Pub Date : 2024-12-01Epub Date: 2024-10-10DOI: 10.1177/02692163241286648
Tim Biesbrouck, Dine Ad Jennes, Nele Van Den Noortgate, Maaike L De Roo
Background: Evidence based guidelines for treatment of physical symptoms during the last days of life in older people are not available.
Aim: We wanted to synthesize the existing evidence on the pharmacological treatment of pain, dyspnea, death rattle, fever, nausea, and vomiting during the last days of life in older people to develop recommendations that can help guide clinical practice.
Design: A systematic review was conducted (PROSPERO #CRD42023406100) and reported in accordance with PRISMA guidelines.
Data sources: MEDLINE and EMBASE were searched from inception till March 2023, together with national and international guideline databases.

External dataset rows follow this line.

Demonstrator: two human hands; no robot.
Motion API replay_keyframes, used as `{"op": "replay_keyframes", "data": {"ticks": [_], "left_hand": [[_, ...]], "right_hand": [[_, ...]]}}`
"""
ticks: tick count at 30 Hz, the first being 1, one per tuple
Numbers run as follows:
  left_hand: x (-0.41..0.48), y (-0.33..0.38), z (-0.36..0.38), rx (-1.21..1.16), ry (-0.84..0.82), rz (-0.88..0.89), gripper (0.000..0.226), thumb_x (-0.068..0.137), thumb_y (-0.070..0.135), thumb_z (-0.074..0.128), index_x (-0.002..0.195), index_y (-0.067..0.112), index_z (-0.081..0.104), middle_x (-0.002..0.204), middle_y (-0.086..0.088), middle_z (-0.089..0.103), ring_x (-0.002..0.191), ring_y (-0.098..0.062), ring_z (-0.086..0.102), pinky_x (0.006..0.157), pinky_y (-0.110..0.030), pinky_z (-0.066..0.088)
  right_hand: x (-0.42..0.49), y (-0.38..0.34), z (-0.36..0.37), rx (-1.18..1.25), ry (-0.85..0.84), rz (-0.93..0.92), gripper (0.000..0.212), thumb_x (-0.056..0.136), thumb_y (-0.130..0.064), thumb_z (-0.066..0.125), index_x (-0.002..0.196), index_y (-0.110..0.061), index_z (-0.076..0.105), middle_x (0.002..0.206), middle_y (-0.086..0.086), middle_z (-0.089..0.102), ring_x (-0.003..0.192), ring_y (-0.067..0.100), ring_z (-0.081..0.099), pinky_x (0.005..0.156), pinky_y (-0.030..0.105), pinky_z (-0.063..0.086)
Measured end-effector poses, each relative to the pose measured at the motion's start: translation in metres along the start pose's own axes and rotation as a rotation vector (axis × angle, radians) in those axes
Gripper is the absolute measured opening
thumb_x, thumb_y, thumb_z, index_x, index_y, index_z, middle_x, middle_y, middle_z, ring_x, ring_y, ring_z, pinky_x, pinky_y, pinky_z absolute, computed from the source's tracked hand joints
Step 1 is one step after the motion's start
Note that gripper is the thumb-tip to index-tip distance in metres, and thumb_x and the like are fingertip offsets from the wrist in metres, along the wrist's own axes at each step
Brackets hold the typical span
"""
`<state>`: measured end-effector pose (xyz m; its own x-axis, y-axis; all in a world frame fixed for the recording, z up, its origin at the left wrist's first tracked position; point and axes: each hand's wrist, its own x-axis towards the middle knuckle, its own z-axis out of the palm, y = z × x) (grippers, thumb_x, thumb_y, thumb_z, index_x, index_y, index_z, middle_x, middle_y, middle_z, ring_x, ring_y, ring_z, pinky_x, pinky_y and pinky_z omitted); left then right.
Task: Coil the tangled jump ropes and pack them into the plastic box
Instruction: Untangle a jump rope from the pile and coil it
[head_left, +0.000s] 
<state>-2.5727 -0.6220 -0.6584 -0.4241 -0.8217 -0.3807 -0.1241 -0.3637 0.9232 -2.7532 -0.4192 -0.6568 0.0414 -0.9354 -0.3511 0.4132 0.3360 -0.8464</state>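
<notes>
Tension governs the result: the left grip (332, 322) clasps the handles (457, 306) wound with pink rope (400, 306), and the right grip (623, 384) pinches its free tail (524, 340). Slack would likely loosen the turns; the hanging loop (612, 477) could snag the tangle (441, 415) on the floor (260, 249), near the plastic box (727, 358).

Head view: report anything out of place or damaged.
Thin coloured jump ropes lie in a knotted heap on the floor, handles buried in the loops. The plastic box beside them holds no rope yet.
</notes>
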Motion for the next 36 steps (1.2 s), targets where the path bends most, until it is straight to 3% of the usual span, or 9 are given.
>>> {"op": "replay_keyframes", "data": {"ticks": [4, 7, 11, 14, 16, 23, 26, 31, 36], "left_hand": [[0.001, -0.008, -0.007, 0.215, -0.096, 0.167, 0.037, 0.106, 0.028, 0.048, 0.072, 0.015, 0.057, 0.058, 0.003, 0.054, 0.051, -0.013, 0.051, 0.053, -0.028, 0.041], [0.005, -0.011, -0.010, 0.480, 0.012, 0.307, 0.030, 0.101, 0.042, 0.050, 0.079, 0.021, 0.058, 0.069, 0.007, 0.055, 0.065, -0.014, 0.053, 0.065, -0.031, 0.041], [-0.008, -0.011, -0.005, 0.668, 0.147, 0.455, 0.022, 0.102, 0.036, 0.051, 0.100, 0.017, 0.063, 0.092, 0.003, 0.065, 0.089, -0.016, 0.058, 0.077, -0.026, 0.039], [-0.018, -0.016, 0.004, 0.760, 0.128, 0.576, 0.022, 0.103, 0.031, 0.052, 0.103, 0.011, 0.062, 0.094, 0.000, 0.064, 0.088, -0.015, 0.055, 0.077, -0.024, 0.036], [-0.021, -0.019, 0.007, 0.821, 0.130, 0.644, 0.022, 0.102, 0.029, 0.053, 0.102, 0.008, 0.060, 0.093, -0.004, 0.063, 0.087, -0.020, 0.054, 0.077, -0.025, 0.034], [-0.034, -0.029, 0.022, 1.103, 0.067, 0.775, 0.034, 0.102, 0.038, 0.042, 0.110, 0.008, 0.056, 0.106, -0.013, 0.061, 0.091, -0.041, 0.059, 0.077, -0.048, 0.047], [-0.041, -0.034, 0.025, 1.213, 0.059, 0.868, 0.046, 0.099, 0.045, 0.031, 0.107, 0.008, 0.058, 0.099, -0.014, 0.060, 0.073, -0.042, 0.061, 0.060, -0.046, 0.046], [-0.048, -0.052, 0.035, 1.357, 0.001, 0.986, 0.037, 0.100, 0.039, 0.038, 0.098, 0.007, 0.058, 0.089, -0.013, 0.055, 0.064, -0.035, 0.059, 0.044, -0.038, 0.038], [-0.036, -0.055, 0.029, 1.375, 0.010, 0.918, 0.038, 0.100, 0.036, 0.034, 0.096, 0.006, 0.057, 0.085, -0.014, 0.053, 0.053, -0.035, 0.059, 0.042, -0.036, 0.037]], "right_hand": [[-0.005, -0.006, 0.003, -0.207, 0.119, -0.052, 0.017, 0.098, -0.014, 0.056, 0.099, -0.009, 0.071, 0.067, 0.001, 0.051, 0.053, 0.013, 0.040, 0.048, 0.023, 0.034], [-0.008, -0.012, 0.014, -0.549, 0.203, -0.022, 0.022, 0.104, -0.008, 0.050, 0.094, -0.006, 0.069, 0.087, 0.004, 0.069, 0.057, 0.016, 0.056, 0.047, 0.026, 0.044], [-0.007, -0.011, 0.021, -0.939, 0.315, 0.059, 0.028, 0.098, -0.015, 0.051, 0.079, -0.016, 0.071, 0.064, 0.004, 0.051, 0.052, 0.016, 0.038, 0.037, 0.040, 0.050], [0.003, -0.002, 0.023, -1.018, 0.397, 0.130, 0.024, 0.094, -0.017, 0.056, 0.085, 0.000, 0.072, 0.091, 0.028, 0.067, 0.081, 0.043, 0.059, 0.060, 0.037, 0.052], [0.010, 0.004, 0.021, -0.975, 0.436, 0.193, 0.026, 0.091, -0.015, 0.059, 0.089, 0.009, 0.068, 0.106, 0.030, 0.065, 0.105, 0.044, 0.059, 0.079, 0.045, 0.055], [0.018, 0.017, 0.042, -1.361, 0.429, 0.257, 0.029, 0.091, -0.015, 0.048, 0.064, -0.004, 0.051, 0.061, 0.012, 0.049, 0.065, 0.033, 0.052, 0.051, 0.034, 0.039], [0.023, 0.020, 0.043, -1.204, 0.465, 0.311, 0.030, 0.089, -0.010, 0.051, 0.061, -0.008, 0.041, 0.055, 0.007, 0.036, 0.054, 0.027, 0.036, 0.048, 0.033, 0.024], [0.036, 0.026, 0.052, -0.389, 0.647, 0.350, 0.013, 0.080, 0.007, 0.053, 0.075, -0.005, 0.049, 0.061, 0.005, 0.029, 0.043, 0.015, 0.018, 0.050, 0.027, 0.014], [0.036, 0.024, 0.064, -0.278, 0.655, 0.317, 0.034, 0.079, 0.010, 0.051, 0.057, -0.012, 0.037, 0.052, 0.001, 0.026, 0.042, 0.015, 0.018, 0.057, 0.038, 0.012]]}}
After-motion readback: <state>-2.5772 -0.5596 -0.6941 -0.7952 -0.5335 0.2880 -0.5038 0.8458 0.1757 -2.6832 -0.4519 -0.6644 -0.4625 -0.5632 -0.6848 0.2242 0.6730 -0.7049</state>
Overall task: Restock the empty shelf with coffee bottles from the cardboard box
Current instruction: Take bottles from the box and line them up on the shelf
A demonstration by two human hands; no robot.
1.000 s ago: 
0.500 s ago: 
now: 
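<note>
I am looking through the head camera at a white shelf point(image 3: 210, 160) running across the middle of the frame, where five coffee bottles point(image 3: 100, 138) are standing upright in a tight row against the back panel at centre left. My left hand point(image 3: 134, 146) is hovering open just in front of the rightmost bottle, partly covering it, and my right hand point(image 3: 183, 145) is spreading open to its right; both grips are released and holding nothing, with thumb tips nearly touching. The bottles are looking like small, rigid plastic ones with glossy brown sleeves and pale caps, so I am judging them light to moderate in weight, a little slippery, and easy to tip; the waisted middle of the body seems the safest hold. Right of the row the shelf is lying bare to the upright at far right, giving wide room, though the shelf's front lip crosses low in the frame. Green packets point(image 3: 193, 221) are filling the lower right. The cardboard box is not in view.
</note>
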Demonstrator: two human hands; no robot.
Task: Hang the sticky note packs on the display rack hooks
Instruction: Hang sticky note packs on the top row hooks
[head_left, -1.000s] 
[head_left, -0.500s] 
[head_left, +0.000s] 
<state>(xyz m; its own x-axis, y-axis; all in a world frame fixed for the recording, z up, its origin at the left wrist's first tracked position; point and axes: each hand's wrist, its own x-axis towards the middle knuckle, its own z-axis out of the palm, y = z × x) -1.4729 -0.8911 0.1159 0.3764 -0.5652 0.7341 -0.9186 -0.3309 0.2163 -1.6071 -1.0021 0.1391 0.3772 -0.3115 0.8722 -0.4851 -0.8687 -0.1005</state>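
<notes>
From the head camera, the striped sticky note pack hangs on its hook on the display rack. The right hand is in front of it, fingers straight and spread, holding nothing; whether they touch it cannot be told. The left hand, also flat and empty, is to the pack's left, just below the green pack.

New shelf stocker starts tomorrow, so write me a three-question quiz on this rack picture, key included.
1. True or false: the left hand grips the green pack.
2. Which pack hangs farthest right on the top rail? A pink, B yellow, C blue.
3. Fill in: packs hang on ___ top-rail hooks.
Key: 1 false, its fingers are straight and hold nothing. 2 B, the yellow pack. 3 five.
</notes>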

Results: Four predominantly descriptive studies on opioid use were included for the treatment of pain and four for dyspnea, without clear evidence for the choice of one specific opioid, nor a specific opioid dose. For death rattle, five randomized controlled trials and two retrospective studies were included. These provide evidence for the prophylactic treatment of death rattle with hyoscine butylbromide. For fever, nausea, and vomiting, no articles met the inclusion criteria.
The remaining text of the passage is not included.